§ **Your instructions**: Exactly the lines below from the one with "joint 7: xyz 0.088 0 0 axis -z" up to and including the one with "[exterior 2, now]" make up the answer, with nothing else added.
--- START ---
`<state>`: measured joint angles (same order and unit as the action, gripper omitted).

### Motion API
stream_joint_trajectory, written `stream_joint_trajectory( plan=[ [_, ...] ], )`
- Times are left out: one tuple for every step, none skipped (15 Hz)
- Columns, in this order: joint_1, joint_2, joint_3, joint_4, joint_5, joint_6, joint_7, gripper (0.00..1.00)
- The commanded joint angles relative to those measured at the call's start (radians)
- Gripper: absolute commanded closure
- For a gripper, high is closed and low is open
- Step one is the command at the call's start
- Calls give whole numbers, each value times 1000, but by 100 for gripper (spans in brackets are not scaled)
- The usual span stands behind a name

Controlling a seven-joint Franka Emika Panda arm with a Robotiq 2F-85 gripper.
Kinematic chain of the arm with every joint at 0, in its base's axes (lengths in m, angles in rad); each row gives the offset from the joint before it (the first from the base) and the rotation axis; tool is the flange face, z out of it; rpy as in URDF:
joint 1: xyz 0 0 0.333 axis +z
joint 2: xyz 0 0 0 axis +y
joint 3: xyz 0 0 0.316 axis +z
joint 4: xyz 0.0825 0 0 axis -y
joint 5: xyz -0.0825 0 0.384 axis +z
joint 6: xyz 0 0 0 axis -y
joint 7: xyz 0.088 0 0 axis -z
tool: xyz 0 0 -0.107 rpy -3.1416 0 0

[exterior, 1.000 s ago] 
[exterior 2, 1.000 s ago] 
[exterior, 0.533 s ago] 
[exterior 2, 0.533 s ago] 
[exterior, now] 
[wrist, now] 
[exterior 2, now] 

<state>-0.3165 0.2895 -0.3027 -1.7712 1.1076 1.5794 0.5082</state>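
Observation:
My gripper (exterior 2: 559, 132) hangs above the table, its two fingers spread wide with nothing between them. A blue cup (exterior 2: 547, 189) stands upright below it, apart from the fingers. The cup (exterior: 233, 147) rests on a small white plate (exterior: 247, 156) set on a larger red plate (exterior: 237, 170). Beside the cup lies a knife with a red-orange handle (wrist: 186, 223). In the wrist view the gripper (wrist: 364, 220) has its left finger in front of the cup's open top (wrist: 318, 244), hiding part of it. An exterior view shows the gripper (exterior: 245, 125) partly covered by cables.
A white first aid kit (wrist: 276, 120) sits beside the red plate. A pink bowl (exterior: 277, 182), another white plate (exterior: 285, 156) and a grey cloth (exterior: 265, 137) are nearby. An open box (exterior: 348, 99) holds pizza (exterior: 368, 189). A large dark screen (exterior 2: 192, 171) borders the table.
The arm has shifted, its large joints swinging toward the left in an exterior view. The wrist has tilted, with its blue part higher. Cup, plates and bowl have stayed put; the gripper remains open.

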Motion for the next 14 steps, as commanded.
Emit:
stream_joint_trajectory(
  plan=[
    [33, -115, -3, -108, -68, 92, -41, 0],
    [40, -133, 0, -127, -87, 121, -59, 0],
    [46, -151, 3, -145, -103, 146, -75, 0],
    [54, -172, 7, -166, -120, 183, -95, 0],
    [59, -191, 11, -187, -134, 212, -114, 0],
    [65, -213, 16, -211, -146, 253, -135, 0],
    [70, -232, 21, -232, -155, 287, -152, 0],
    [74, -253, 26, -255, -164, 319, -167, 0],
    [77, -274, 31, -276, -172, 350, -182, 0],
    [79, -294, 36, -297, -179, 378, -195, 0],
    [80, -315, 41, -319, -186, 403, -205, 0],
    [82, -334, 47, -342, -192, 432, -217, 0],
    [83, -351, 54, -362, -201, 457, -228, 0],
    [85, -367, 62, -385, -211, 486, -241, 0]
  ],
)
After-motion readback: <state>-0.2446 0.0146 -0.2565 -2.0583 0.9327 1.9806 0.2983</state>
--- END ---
§ **Written solution**:
joint 7: xyz 0.088 0 0 axis -z
tool: xyz 0 0 -0.107 rpy -3.1416 0 0

[exterior, 1.000 s ago] 
[exterior 2, 1.000 s ago] 
[exterior, 0.533 s ago] 
[exterior 2, 0.533 s ago] 
[exterior, now] 
[wrist, now] 
[exterior 2, now] 

Output for the exercise is now complete.